Le très démocrate New York Times publiait récemment un article incriminant l’Ukraine dans la mort de civils sur son sol à cause de ses propres soldats, de ses propres missiles. Un scénario qui n’est pas nouveau, mais un traitement médiatique qui l’est, une révélation impensable il n’y a de cela que quelques mois. Rien de tout cela en France, mais cela bouge là où ce qui se passe compte : outre-Atlantique. Un indice d’une certaine évolution du rapport à l’Ukraine ? C’est bien possible, car là le torchon brûle carrément entre l’Ukraine et la Pologne, soutien de la première heure et antirusse rabbique.
« Nous ne transférons plus aucun armement à l’Ukraine. »
Par la voix de son Premier ministre Mateusz Morawiecki, la Pologne a annoncé ne plus fournir d’armes à l’Ukraine, sans que l’on sache depuis quand, illustrant ainsi les vives tensions existant entre les deux pays. Il a ajouté :
« Nous nous concentrons principalement sur la modernisation et l’armement rapide de l’armée polonaise, afin qu’elle devienne l’une des armées terrestres les plus puissantes d’Europe, et ce dans un délai très court. »
Peu de temps auparavant, mardi, Zelensky, devant la tribune des Nations unies à New York, avait lancé une attaque contre son allié :
« Certains pays feignent la solidarité [avec l’Ukraine] en soutenant indirectement la Russie. »
Une déclaration qui a déclenché sans tarder la convocation « d’urgence » par Varsovie de l’ambassadeur ukrainien pour une vive protestation – une « thèse fausse » et « particulièrement injustifiée concernant la Pologne, qui soutient l’Ukraine depuis les premiers jours de la guerre » –, suivie visiblement par un acte fort. Zelensky va constater ce qu’est la fin d’un soutien feint…
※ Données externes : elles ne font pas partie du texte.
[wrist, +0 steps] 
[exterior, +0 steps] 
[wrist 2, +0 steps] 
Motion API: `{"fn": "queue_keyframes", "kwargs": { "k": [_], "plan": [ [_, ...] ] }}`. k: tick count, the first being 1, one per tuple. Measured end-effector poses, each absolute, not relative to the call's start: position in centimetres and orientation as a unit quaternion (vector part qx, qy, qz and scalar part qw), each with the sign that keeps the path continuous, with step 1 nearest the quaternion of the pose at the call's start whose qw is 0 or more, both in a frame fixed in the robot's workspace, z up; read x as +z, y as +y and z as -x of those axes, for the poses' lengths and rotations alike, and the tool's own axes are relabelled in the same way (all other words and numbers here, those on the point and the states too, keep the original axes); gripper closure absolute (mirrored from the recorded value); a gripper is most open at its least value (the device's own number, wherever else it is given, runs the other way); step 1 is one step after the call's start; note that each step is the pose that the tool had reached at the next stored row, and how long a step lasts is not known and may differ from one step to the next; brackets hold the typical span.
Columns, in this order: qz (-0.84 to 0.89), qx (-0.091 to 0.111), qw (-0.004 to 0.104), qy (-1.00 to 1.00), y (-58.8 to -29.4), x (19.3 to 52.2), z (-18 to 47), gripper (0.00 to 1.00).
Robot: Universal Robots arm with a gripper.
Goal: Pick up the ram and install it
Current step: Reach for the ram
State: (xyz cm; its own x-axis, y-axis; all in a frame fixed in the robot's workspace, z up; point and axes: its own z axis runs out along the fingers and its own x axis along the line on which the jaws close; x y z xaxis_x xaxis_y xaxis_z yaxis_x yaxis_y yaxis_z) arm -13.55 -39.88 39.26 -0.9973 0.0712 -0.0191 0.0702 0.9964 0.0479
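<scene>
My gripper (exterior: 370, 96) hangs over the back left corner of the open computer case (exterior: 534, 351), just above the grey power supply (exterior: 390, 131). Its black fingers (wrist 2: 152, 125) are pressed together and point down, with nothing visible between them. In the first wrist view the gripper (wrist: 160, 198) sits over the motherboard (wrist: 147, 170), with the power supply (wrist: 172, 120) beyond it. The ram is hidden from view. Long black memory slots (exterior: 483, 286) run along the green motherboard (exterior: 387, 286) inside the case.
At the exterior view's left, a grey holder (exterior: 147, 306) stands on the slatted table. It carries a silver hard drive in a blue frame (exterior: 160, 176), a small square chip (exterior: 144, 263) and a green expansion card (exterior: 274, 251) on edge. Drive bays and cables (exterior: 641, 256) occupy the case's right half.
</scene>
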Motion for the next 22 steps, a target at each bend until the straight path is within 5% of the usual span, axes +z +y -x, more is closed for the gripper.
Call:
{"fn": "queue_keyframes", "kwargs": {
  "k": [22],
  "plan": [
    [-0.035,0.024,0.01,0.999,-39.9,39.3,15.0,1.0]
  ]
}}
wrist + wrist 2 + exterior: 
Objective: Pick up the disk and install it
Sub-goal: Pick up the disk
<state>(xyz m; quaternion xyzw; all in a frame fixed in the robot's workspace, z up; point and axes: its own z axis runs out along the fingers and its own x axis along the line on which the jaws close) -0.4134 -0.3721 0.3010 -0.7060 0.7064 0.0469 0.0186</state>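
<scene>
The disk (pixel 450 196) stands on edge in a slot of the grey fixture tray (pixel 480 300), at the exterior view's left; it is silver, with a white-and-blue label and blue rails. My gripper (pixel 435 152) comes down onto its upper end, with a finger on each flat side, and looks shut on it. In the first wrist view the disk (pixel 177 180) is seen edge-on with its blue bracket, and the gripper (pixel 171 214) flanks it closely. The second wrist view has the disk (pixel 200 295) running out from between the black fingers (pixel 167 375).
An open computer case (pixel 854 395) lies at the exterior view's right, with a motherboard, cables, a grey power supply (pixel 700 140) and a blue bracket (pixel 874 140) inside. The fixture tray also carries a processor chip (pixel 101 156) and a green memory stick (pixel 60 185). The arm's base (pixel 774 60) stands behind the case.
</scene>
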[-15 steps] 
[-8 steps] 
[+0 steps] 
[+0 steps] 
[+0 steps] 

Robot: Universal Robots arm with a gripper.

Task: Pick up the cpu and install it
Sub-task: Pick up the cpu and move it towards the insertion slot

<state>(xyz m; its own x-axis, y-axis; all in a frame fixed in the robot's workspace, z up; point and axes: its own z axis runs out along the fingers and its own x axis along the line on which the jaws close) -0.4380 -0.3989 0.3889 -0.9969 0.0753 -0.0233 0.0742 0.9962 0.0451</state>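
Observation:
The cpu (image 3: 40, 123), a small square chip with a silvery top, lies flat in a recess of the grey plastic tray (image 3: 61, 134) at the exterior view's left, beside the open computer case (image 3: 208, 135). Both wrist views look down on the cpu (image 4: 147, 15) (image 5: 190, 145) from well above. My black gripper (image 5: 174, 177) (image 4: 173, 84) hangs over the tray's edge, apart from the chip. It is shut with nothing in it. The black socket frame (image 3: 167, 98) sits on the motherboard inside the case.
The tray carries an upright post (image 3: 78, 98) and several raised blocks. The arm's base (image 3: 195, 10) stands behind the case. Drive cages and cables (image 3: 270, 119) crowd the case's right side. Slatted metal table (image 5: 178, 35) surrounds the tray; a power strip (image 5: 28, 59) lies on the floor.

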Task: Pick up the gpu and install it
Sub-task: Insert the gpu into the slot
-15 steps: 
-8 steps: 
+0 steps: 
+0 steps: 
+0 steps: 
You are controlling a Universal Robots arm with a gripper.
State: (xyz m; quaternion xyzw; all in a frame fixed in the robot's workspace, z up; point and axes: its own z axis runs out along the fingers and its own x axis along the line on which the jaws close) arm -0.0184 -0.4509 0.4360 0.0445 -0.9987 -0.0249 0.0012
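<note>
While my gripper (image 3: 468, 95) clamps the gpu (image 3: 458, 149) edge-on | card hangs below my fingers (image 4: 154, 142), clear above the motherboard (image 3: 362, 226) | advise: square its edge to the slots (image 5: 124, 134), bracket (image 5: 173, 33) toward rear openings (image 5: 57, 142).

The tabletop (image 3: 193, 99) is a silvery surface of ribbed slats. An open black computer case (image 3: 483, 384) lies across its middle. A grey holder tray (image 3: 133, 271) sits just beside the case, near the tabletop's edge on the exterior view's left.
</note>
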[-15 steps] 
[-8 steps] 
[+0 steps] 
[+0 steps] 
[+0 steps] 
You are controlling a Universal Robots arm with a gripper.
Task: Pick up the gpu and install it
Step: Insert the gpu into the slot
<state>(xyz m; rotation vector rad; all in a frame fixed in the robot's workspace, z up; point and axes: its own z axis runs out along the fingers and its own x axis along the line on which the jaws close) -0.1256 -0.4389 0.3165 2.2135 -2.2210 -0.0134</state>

En amont de cette affaire, on trouve la question des exportations de céréales ukrainiennes en Union européenne. Pour protéger leurs producteurs, nombre de pays avaient affirmé refuser l’importation de céréales en provenance d’Ukraine, créant un repli protectionniste de l’UE, qui a cependant annoncé vendredi mettre fin à cette interdiction. Des embargos unilatéraux ont alors vu le jour de la part de cinq pays, dont la Pologne. En réponse, Kiev a annoncé lundi porter plainte devant l’OMC. Ambiance…
De quoi rendre les Polonais furibards. Lors d’une rencontre avec les médias à New York, le président polonais a comparé l’Ukraine à un homme qui se noie et qui risque d’entraîner au fond et de noyer aussi celui qui cherche à le sauver. En des termes un peu plus diplomatiques, la diplomatie polonaise a vilipender les mauvaises manières de son voisin en guerre :
« Faire pression sur la Pologne dans les forums multilatéraux ou envoyer des plaintes aux tribunaux internationaux ne sont pas des méthodes appropriées pour résoudre les différends entre nos pays. »
En résumé, il y a de l’eau dans le gaz, et cela ne sent pas très bon pour l’Ukraine. Elle pourra certes accuser la Pologne d’être responsable de sa contre-offensive qui piétine d’une manière de plus en plus visible. Mais l’attitude de son voisin pourrait aussi être une manifestation du changement en cours au sein de ses alliés, et notamment des États-Unis, chez qui le ton aussi a un peu changé. Le ton impérieux des Ukrainiens auxquels tout serait dû pourrait même être un argument supplémentaire pour se débarrasser d’une charge qui n’aurait plus rien à apporter. Que Zelensky se rassure, il pourra toujours compter sur la France. Le problème est juste qu’elle ne compte guère.
Mise à jour à 19h30
La Pologne va honorer les livraisons d’armes déjà convenues avec l’Ukraine, a indiqué Varsovie.